**Assignment**
Repeat the data. Keep each line identical.

**Data excerpt**

▬▬▬▬▬▬

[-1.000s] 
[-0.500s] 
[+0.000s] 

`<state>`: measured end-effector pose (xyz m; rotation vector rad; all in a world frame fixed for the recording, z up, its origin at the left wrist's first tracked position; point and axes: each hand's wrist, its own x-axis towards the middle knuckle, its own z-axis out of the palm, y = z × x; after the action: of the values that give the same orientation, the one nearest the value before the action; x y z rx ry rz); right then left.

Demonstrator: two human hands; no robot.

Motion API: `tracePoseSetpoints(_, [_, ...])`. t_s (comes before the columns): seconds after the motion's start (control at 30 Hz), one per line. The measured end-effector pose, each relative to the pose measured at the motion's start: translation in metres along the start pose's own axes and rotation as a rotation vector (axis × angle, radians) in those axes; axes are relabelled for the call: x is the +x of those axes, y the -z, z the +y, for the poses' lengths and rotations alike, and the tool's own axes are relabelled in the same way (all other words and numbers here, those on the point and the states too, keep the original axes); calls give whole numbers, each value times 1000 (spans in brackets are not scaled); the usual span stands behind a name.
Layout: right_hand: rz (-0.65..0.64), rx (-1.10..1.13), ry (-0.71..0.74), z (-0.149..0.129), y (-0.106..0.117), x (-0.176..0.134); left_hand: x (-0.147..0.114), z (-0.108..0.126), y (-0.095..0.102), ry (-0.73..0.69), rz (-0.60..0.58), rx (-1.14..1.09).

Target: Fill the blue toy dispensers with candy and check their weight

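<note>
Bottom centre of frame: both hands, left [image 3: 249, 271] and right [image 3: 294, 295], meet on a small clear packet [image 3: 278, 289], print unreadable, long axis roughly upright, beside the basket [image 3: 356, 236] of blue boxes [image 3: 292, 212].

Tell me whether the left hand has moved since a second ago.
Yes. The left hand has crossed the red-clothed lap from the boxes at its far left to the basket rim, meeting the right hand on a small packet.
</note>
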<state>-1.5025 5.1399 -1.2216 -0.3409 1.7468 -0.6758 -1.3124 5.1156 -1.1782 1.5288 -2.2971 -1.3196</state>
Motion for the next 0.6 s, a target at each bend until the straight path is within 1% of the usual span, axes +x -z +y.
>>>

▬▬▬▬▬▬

**Answer space**
[-1.000s] 
[-0.500s] 
[+0.000s] 

`<state>`: measured end-effector pose (xyz m; rotation vector rad; all in a world frame fixed for the recording, z up, its origin at the left wrist's first tracked position; point and axes: each hand's wrist, its own x-axis towards the middle knuckle, its own z-axis out of the palm, y = z × x; after the action: of the values that give the same orientation, the one nearest the value before the action; x y z rx ry rz); right then left.

Demonstrator: two human hands; no robot.

Motion API: `tracePoseSetpoints(_, [_, ...])`. t_s (comes before the columns): seconds after the motion's start (control at 30 Hz), one per line. The measured end-effector pose, each relative to the pose measured at the motion's start: translation in metres along the start pose's own axes and rotation as a rotation vector (axis × angle, radians) in those axes; axes are relabelled for the call: x is the +x of those axes, y the -z, z the +y, for the poses' lengths and rotations alike, and the tool's own axes are relabelled in the same way (all other words and numbers here, those on the point and the states too, keep the original axes); calls give whole numbers, each value times 1000 (spans in brackets are not scaled); the usual span stands behind a name.
Layout: right_hand: rz (-0.65..0.64), rx (-1.10..1.13), ry (-0.71..0.74), z (-0.149..0.129), y (-0.106..0.117), x (-0.176..0.134); left_hand: x (-0.147..0.114), z (-0.108..0.126), y (-0.095..0.102), ry (-0.73..0.69), rz (-0.60..0.58), rx (-1.14..1.09).

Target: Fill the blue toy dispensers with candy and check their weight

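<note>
Bottom centre of frame: both hands, left [image 3: 249, 271] and right [image 3: 294, 295], meet on a small clear packet [image 3: 278, 289], print unreadable, long axis roughly upright, beside the basket [image 3: 356, 236] of blue boxes [image 3: 292, 212].

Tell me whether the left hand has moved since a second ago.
Yes. The left hand has crossed the red-clothed lap from the boxes at its far left to the basket rim, meeting the right hand on a small packet.
</note>
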<state>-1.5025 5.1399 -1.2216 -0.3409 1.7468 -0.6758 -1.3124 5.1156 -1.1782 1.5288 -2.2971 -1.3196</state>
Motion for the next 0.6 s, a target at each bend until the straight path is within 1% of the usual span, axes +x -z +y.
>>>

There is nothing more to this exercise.